Saat Menko Marves Luhut Binsar Pandjaitan mengklaim bahwa dirinya mempunyai big data 110 juta warganet Indonesia yang menginginkan Pemilu 2024 diundur atau perpanjangan 3 periode presiden tetapi tak kunjung membuktikannya, hal ini menuai kritik dari publik termasuk dari Wakil Ketua Umum Partai Gelora, Fahri Hamzah.
Menurut Fahri Hamzah, Luhut seperti berguyon kala menyampaikan hasil big data tersebut.
“Secara keseluruhan (big data, red) itu telah menjadi bagian dari ketidakseriusan kabinet di dalam bekerja menuntaskan sisa jabatan kabinet ini,” ujar Fahri.
Padahal menurut Fahri, akibat ulah si pejabat yang membuat keonaran di publik, sebenarnya bisa dikenakan hukuman karena melakukan pelanggaran etik jabatan.
Fahri pun juga menyinggung kembali pada sebaran berita bohong yang pernah dilakukan Ratna Sarumpaet. Kala itu Ratna pun akhirnya dipenjara 2 tahun karena terbukti bohong.
Tapi menurut Fahri, para pejabat publik yang juga terbukti bohong, terlihat dari enggan membuka big data yang dia maksudkan hingga membuat onar, tak bernasib sama seperti Ratna dan lepas dari konsekuensi hukum.
Konsekuensi hukum yang harus dihadapi masyarakat biasa juga kembali disinggung Fahri kala melihat aksi demonstrasi mahasiswa yang menolak tegas perpanjangan masa jabatan Presiden Jokowi
Dalam cuitan di akun Twitter @FahriHamzah, Fahri menyoroti mahasiswa yang sedang berjuang menolak wacana 3 periode presiden bisa salah mengucapkan kata atau menyampaikan data, tidak dapat didelik dengan pidana pembohongan publik. Lain halnya jika ada pejabat publik yang berbohong. Pejabat publik tak boleh lepas dari ancaman tersebut.

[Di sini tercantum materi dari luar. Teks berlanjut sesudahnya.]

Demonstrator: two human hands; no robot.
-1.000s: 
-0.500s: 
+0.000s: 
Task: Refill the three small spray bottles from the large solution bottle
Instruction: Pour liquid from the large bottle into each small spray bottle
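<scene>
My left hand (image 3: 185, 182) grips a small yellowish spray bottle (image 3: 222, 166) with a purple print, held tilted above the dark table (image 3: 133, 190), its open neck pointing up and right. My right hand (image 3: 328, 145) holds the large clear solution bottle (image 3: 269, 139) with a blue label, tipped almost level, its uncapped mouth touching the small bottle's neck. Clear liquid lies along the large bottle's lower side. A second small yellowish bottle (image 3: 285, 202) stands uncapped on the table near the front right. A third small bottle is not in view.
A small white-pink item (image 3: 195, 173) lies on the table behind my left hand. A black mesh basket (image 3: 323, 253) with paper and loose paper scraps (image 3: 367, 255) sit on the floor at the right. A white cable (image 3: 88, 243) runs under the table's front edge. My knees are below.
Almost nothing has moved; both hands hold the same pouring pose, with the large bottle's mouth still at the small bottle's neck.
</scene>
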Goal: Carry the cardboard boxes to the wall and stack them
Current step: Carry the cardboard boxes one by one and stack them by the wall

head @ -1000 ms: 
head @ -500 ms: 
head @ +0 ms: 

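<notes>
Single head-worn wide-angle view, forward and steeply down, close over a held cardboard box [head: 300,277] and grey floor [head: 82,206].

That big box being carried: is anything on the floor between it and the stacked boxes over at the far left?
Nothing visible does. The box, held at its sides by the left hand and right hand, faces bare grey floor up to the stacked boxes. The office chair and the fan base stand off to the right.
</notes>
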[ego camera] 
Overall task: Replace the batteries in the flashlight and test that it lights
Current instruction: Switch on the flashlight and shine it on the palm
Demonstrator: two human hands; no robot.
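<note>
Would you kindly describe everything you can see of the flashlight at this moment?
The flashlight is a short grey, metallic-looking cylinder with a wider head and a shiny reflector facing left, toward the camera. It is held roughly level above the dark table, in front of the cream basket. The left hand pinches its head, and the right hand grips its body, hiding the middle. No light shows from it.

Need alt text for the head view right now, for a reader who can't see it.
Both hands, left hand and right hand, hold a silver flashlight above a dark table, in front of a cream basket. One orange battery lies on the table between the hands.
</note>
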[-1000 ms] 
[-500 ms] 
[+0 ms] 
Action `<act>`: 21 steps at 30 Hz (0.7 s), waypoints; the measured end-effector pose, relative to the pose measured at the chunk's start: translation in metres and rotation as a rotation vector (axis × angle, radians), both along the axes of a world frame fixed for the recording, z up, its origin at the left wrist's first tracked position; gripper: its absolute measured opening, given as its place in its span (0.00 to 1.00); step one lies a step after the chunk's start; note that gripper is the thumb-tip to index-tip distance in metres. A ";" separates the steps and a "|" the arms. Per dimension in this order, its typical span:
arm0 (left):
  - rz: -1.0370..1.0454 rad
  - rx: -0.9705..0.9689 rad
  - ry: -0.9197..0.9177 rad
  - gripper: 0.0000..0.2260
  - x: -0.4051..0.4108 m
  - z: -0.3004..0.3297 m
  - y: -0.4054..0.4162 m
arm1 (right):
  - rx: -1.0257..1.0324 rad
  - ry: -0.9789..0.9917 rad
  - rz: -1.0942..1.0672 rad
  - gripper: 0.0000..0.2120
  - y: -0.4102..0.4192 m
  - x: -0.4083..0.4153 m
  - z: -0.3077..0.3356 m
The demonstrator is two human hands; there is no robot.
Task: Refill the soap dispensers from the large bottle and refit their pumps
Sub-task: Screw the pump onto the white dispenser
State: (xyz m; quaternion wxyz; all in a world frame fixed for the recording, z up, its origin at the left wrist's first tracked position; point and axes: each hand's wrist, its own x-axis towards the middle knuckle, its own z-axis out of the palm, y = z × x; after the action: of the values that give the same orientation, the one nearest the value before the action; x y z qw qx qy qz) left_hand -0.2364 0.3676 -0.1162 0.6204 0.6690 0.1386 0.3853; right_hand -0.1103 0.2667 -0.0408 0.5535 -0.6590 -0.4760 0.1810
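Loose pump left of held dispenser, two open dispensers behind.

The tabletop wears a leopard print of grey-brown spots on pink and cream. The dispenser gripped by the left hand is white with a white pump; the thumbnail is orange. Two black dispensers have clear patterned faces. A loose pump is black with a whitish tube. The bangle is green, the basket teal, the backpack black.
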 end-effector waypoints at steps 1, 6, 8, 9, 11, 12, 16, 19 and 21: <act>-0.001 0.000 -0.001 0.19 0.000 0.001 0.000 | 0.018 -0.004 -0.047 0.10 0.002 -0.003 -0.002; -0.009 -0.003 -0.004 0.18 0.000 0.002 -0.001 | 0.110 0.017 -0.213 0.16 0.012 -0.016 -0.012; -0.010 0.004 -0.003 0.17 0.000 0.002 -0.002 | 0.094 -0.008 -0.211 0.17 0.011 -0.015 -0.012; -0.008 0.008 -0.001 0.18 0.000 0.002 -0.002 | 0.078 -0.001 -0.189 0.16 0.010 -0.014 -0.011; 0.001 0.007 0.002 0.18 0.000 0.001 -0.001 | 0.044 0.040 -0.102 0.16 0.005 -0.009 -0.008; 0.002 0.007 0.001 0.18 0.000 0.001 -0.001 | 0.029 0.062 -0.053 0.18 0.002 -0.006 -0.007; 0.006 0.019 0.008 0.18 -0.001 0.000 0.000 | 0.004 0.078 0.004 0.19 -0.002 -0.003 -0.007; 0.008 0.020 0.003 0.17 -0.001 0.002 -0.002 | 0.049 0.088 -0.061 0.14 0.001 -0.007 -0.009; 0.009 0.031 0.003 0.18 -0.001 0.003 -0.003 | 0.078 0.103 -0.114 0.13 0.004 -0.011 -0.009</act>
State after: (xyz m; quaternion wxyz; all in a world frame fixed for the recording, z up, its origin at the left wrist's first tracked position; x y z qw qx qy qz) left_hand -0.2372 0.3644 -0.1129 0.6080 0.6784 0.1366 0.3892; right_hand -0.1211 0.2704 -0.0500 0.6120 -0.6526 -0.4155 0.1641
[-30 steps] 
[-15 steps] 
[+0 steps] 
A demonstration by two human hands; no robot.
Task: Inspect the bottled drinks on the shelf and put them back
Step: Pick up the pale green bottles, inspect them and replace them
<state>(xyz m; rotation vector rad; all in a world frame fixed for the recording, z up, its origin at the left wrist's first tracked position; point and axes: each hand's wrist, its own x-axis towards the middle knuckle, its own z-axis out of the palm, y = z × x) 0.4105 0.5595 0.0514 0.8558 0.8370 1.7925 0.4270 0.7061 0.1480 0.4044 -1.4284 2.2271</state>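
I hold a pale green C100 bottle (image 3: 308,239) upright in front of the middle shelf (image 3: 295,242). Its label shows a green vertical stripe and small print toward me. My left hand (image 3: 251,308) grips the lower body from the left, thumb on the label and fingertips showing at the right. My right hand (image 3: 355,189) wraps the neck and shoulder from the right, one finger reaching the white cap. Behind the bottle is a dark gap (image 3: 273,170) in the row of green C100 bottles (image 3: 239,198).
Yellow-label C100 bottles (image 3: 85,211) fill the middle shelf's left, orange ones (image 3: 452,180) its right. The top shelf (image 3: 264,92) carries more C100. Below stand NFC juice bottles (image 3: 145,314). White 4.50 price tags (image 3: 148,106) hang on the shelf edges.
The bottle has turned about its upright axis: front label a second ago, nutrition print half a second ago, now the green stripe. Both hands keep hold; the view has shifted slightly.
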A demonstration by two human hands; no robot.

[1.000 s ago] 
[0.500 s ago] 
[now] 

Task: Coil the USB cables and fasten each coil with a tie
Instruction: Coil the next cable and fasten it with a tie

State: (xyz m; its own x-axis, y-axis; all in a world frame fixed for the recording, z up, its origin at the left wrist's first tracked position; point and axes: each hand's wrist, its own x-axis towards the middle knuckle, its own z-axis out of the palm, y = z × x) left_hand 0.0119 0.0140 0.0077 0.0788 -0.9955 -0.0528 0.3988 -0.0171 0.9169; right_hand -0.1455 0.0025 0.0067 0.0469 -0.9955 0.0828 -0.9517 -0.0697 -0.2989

Mahasiswa, apabila salah mengucapkan kata atau menyampaikan data tidak dapat didelik dengan pidana kebohongan publik!. Pejabat publik yang berbohong lah yang dapat didelik dengan pidana kebohongan publik. Paling tidak mereka dapat disebut melakukan pelanggaran etik jabatan!
— #FahriHamzah2024 (@Fahrihamzah) April 17, 2022
Tentu saja sosok pejabat publik dimaksudkan Fahri Hamzah adalah Menko Marves Luhut Binsar Pandjaitan.
Saran Fahri untuk Jokowi
Padahal kekisruhan ini juga sudah membuat “gerah” presiden Jokowi itu sendiri. Jokowi berulang kali menolak tegas wacana 3 periode presiden, menyuruh pembantunya untuk berhenti membicarakan wacana tersebut hingga turun langsung menjelaskan kepada masyarakat bahwa pemilu 2024 tetap berlangsung sebagaimana waktu seharusnya yakni 14 Februari 2024
Mengenai hal ini, Fahri pun juga menyarankan agar Presiden Jokowi segera melakukan sesuatu agar tak ada lagi mencoreng nama Kabinet Indonesia Maju, seperti mengevaluasi kinerja pembantunya agar semakin baik dan tak lagi sibuk menyebarkan wacana penundaan pemilu.
“Tidak ada cara lain kecuali Pak Jokowi memperbaiki konsolidasi kabinet. Supaya fokus kerja dengan jadwal mandat yang sudah ada,” tegas Fahri.